Théâtre Le Liberté, 13 mai
L’Opéra de Toulon conclut sa deuxième saison « hors les murs » (pour travaux) par une Belle Hélène déjantée au Théâtre Le Liberté. Il faut lire la note d’intention pour comprendre qu’Alice Masson et Quentin Gibelin situent l’action dans un futur proche, post-apocalyptique, où Hélène serait une influenceuse à la Kim Kardashian. Mais heureusement, dans ce monde d’où la technologie est bannie, cela ne s’illustre pas par des vidéos, SMS, téléphones portables et autres facilités de mises en scène actuelles.
Qu’importe en fait, car les maîtres d’œuvre, issus de l’univers de la danse et du cabaret – la première signant aussi les chorégraphies, et le second les costumes – montrent un vrai savoir-faire théâtral de tradition, qui fait mouche. La touche d’Antiquité est donnée par les ruines de colonnes en fond, et l’on peut se laisser emporter par ce spectacle bon enfant sans se préoccuper de cette lecture dystopique : libre à chacun de goûter sans arrière-pensée cette esthétique très flashy et décalée, où prédomine le vert au premier acte puis le rouge au troisième, le deuxième acte faisant se rencontrer une Hélène en armure et casque façon Artémis et un Pâris en habit de lumière et coiffé d’un diadème !
On rit beaucoup à un humour très potache, avec plus d’un gag gay-friendly : Oreste est si intergenre que son Agamemnon de papa hésite à l’appeler « mon fils » ou « ma fille », optant finalement pour « mon enfant » ; l’air « Au mont Ida » est illustré par les pantomimes successives des trois déesses concourant pour la palme de la beauté, celle de Vénus étant interprétée par un travesti… Sans oublier un Pâris qui, sous son déguisement de grand augure de Vénus, dévoile soudain un drapeau arc-en-ciel pour entonner « je suis gai, soyez gais » !
On regrette quand même maintes coupures, un peu dans la partition (notamment le premier couplet de « Dis-moi Vénus », et toute la scène du jeu de l’oie), mais essentiellement dans les dialogues, par ailleurs largement réécrits. La liaison entre les scènes s’en ressent, et maint personnage perd en épaisseur, en particulier Pâris, qui n’a ici que la seule charade pour faire briller son intelligence, sans calembour ni bouts-rimés. Et si le ballet d’hommes-grenouilles donne un très poétique début d’acte III, les chorégraphies générales semblent plus sommaires.
La soirée est menée tambour battant grâce aussi à la direction alerte et spirituelle de Romain Dumas, qui ne néglige pas pour autant de détailler le raffinement de l’orchestration. Dommage toutefois que le chœur soit si souvent à la traîne et décalé.

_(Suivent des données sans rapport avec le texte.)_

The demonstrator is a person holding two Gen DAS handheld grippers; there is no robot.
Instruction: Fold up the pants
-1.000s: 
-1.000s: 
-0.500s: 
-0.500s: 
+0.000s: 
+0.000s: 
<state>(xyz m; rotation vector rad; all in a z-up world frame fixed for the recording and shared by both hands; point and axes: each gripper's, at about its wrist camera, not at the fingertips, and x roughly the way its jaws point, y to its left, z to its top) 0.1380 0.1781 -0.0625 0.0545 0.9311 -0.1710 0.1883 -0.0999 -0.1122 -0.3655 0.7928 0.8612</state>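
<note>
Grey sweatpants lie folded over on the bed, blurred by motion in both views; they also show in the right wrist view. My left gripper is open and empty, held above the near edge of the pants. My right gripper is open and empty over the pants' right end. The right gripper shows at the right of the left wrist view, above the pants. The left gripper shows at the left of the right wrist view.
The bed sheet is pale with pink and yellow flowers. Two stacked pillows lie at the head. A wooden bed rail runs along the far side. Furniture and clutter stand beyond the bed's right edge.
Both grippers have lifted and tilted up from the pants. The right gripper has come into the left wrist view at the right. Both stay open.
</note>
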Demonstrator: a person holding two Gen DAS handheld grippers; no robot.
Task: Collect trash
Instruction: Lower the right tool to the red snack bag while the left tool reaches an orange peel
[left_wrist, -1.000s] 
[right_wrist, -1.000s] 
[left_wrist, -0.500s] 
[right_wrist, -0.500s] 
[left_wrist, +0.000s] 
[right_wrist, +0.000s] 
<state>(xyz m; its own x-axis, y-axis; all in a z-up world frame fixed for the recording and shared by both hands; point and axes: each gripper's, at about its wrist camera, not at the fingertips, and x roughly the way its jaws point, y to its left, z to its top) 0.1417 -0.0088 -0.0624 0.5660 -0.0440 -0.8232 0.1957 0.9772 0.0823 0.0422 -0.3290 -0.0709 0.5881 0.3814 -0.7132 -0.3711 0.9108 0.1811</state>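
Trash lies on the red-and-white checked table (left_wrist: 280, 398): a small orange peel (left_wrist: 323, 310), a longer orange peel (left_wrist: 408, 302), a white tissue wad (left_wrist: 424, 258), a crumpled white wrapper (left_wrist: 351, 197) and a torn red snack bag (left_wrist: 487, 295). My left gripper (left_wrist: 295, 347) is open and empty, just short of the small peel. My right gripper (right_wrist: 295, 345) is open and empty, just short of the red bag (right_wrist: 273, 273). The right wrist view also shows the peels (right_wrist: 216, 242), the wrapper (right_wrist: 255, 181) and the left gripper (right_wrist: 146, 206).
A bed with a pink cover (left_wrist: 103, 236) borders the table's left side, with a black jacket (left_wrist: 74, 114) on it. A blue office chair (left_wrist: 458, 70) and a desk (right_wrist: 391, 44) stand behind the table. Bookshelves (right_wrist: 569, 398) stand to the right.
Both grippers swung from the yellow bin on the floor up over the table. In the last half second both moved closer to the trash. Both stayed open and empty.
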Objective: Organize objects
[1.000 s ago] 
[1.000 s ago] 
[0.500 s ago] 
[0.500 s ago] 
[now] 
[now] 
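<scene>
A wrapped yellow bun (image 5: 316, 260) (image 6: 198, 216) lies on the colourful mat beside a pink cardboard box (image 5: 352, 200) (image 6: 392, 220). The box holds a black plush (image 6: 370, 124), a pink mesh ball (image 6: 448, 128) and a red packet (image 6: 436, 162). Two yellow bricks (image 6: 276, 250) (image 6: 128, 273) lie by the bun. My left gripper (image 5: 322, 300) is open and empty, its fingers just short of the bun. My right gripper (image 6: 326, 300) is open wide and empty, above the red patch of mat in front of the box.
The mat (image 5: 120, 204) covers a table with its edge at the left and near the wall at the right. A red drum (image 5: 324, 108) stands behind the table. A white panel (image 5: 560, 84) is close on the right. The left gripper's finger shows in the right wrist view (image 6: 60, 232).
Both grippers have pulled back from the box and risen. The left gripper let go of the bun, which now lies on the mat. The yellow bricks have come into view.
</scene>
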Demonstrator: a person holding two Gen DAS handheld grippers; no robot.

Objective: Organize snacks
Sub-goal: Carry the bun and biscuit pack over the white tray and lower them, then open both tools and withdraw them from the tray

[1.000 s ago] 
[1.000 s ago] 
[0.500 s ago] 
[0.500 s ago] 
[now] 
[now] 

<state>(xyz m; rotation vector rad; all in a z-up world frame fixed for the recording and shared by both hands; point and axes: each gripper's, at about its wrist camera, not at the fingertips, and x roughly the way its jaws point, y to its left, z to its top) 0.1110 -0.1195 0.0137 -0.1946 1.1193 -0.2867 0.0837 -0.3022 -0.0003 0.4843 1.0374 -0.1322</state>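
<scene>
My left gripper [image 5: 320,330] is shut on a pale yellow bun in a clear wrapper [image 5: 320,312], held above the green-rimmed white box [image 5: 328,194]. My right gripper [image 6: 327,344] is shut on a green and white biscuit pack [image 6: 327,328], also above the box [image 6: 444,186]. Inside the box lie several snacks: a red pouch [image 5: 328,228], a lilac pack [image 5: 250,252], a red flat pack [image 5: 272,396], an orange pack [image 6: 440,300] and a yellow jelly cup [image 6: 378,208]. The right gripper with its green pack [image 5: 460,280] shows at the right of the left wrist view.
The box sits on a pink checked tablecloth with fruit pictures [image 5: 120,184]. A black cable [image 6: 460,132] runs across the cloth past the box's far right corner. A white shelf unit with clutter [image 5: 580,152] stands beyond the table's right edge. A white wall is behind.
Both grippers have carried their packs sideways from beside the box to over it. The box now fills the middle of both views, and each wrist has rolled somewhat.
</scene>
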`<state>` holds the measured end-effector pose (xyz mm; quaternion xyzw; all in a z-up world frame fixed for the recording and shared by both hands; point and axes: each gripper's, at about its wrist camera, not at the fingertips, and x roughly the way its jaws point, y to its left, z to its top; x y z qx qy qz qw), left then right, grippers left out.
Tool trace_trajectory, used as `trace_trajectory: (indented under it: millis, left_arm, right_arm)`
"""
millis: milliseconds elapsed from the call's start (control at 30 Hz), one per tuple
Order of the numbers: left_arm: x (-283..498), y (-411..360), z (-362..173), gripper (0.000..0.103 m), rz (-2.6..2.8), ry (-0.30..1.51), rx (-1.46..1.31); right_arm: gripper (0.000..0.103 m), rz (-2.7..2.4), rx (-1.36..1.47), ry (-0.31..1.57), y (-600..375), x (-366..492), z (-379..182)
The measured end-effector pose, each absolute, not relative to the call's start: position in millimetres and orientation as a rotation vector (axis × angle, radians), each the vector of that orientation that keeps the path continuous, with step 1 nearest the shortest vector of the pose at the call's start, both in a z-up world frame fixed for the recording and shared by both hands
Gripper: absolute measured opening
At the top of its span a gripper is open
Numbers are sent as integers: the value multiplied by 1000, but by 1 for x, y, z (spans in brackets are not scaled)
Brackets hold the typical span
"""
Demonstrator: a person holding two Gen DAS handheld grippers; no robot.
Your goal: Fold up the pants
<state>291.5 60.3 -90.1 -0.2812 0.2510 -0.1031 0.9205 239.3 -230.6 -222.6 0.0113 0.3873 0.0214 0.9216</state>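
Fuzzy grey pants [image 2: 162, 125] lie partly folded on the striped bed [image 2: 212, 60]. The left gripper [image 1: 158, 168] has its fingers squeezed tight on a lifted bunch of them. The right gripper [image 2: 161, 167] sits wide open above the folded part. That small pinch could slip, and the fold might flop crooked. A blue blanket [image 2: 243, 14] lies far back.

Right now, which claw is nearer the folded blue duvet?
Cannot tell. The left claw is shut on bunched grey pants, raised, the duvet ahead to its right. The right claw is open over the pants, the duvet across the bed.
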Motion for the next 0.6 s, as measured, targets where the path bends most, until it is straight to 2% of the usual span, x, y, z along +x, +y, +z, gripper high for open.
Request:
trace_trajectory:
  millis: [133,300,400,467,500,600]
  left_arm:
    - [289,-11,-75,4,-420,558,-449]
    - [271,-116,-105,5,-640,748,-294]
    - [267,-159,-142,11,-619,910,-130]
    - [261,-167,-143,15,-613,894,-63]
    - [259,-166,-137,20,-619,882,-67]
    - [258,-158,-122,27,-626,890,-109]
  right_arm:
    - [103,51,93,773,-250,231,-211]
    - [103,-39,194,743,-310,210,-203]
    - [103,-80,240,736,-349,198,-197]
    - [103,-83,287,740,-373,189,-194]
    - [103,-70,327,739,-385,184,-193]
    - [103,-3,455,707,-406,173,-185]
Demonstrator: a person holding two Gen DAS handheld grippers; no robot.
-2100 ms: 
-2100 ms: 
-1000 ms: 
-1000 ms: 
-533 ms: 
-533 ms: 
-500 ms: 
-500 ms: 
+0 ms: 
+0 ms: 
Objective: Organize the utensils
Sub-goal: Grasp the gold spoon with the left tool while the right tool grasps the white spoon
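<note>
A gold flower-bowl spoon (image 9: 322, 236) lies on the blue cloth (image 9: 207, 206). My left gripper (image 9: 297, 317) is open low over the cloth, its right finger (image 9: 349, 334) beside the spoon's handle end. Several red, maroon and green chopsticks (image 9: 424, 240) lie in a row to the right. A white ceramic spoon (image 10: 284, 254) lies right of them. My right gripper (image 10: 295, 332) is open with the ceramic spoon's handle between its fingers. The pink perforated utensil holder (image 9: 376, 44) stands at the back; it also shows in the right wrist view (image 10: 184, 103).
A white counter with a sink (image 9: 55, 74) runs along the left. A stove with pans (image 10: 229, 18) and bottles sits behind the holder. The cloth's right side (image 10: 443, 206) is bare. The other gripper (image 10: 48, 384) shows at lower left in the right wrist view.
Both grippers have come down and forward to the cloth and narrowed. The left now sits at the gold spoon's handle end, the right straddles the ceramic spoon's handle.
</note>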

La distribution, jeune, et où tous sauf Ménélas sont en prise de rôle, se montre d’une implication scénique sans faille. Se détache la superbe Hélène d’Anne-Lise Polchlopek, impressionnante par sa stature comme par son beau mezzo dense et puissant, sachant s’alléger pour se faire insinuant ou voluptueux, et se plier, avec un second degré réjouissant, aux virtuosités (trilles, vocalises et aigus fulgurants compris) du fameux « Ô ciel ! L’homme à la pomme ». Seul non francophone, le Néo-Zélandais Filipe Manu souffre un peu dans les dialogues et déforme beaucoup les voyelles de ses airs, mais son joli ténor léger, au suraigu très performant, convient si parfaitement à Pâris – qui après tout est à Sparte un étranger – qu’on lui pardonne ses approximations.
On ne perd pas en revanche un mot du reste du plateau. La belle basse de Joé Bertili confère toute son autorité à Calchas, mais pâlit un peu face au baryton somptueux et stentorien de Jean-Kristof Bouton en Agamemnon. Ténor de caractère, Charlie Guillemin est un Ménélas désopilant, alors que, flanqué d’accortes Parthénis et Léœna (Charlotte Bozzi et Héloïse Poulet), l’Oreste androgyne de Brenda Poupard profite de son mezzo fin et nerveux. Plus effacée, la Bacchis d’Axelle Saint-Cirel, aux côtés des solides Ajax premier et deuxième, et d’un Achille sans histoire.
Ce spectacle qui a enchanté petits et grands sera repris à l’Opéra Orchestre Normandie Rouen, théâtre coproducteur.